▸ **Task objective**: Within these records, how many lines hold "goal"? Give the number alone.

▸ **Material supplied**:
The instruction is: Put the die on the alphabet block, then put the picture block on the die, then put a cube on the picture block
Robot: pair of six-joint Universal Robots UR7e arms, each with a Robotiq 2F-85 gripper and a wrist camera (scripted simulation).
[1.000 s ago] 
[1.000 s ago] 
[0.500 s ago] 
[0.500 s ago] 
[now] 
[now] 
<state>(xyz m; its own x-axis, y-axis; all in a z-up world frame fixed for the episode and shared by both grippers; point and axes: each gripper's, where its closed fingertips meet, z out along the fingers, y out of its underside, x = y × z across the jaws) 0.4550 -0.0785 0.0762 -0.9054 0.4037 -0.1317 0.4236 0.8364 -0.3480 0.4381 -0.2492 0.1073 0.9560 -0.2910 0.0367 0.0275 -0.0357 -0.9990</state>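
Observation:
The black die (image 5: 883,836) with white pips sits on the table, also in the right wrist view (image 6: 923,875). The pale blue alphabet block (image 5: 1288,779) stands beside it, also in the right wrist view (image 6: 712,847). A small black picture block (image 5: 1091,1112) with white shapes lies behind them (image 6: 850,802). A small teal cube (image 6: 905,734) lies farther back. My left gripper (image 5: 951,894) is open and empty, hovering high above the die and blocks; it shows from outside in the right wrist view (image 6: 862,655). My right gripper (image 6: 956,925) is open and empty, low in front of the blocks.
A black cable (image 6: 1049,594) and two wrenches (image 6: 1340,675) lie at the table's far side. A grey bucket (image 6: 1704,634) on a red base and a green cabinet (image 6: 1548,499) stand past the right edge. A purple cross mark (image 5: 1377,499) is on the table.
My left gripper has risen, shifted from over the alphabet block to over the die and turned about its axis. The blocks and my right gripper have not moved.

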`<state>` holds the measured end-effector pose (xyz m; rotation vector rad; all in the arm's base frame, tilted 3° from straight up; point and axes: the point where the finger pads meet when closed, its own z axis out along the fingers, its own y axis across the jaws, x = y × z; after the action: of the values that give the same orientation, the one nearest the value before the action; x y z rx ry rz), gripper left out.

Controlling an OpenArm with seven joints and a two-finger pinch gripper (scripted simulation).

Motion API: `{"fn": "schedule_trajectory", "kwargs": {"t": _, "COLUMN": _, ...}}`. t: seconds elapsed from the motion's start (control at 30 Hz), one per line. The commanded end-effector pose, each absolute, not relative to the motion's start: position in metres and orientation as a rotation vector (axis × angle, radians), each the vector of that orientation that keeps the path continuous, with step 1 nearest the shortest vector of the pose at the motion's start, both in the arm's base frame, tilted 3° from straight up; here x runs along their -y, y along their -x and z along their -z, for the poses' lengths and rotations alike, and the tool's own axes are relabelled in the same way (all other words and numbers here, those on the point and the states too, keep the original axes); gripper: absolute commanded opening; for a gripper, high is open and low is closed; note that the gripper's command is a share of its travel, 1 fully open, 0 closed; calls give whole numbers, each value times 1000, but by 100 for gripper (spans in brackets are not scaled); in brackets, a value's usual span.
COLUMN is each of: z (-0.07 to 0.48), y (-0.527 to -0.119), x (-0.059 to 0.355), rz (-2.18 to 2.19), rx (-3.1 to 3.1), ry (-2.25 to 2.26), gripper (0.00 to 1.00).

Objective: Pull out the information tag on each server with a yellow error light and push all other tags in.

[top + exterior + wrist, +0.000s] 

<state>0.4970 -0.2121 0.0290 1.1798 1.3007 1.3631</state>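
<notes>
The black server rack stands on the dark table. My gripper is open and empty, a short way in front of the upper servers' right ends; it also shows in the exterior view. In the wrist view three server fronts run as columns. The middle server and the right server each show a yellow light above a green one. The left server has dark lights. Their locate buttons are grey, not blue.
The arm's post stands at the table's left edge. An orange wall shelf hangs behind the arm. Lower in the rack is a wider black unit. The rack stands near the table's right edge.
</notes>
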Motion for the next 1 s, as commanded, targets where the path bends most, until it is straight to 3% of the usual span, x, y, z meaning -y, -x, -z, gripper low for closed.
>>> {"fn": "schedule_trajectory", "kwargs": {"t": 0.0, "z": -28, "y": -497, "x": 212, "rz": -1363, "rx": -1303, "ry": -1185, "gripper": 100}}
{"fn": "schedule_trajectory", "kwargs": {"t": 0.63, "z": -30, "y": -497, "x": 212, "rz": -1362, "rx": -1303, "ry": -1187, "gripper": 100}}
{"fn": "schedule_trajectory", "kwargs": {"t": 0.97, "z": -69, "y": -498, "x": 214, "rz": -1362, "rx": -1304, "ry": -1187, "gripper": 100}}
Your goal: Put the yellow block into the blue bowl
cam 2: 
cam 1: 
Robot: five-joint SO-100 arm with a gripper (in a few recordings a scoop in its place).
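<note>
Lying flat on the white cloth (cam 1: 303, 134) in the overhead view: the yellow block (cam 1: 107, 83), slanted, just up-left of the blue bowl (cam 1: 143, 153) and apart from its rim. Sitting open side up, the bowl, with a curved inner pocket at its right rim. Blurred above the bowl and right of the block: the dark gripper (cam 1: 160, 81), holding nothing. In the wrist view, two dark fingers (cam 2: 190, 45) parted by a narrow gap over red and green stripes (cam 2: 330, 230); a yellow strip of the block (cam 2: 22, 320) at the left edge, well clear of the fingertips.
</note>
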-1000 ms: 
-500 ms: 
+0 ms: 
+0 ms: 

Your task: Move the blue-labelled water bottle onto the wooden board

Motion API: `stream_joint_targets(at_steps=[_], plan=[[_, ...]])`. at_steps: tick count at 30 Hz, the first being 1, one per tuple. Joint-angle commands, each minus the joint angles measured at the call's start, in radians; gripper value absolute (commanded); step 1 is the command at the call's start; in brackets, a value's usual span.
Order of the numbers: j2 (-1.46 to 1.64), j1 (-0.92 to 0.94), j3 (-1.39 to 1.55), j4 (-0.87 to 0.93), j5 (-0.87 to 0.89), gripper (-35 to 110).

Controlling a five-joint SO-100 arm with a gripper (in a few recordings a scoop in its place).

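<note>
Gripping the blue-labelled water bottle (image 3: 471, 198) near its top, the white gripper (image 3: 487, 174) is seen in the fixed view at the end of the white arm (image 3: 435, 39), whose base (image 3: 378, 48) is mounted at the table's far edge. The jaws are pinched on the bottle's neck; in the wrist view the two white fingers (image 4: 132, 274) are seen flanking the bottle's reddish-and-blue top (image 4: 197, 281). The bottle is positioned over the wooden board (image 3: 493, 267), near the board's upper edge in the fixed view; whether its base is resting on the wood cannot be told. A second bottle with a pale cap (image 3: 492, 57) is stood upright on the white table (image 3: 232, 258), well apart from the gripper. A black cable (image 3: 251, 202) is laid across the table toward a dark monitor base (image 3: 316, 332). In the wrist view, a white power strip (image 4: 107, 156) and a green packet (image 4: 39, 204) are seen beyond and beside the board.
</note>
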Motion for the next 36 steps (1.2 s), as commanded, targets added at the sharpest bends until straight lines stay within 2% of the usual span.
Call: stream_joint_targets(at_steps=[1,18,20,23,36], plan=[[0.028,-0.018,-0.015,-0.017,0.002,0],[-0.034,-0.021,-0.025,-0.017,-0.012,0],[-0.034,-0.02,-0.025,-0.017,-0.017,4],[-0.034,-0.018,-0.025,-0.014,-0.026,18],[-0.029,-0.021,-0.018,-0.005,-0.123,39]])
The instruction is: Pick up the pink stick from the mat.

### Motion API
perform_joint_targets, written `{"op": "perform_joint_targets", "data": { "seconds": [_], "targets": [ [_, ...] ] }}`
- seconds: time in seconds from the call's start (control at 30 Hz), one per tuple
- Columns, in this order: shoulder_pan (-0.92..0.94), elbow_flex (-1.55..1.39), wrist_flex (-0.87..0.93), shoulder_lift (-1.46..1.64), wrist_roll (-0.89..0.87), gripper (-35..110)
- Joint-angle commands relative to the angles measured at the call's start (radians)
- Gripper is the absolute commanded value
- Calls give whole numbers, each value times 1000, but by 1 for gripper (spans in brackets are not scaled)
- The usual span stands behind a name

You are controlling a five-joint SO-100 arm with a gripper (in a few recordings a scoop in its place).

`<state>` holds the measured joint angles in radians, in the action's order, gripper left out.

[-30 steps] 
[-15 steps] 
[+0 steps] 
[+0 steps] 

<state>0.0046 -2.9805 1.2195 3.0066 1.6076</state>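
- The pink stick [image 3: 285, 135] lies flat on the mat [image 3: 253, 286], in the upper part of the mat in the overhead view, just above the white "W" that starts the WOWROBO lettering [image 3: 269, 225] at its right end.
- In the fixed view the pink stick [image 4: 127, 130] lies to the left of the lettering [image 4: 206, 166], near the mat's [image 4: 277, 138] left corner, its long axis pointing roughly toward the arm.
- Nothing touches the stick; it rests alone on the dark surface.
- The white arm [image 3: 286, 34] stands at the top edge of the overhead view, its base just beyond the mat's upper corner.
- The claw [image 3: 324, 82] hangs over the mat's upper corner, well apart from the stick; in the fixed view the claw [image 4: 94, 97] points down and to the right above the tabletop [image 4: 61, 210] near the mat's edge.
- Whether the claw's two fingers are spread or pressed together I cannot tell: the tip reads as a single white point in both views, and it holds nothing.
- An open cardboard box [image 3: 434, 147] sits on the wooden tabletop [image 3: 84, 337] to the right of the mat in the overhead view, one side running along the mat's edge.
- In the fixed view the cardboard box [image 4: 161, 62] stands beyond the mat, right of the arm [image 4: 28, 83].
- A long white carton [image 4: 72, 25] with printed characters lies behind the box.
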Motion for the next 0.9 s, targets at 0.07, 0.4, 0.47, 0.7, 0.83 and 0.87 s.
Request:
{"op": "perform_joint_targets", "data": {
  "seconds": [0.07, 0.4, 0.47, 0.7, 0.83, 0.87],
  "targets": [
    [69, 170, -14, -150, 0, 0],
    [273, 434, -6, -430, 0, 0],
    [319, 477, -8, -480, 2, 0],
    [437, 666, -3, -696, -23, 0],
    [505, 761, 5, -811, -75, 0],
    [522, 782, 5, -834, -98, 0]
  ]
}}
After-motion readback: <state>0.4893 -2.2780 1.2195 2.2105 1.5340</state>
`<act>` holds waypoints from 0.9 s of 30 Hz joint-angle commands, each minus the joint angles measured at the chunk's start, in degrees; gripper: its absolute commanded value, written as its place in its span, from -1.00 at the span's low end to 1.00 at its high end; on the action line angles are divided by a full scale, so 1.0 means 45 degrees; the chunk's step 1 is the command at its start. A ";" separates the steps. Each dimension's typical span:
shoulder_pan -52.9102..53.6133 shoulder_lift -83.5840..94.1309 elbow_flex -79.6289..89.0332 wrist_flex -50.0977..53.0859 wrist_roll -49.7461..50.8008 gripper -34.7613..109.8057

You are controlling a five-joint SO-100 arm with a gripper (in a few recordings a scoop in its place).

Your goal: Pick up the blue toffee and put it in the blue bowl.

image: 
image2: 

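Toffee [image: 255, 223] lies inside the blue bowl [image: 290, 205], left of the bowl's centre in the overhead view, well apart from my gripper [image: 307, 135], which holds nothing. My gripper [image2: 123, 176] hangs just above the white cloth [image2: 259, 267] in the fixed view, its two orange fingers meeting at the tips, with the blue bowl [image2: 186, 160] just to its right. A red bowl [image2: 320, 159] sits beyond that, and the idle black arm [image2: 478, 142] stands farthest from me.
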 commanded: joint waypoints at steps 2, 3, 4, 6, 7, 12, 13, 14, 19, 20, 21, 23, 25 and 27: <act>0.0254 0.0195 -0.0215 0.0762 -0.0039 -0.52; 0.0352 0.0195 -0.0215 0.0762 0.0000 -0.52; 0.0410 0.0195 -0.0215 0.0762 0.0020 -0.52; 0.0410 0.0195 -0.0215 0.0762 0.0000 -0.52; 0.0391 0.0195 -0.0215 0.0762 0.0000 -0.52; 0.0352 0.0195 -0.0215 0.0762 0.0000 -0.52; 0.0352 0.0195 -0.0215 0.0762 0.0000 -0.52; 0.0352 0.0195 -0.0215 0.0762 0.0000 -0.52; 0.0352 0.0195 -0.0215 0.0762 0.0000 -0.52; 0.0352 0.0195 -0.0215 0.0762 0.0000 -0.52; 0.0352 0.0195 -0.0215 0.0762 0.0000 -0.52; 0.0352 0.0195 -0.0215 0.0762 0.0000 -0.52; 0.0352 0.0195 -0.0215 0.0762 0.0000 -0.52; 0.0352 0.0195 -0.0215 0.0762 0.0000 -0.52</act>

▸ **Solution**: 2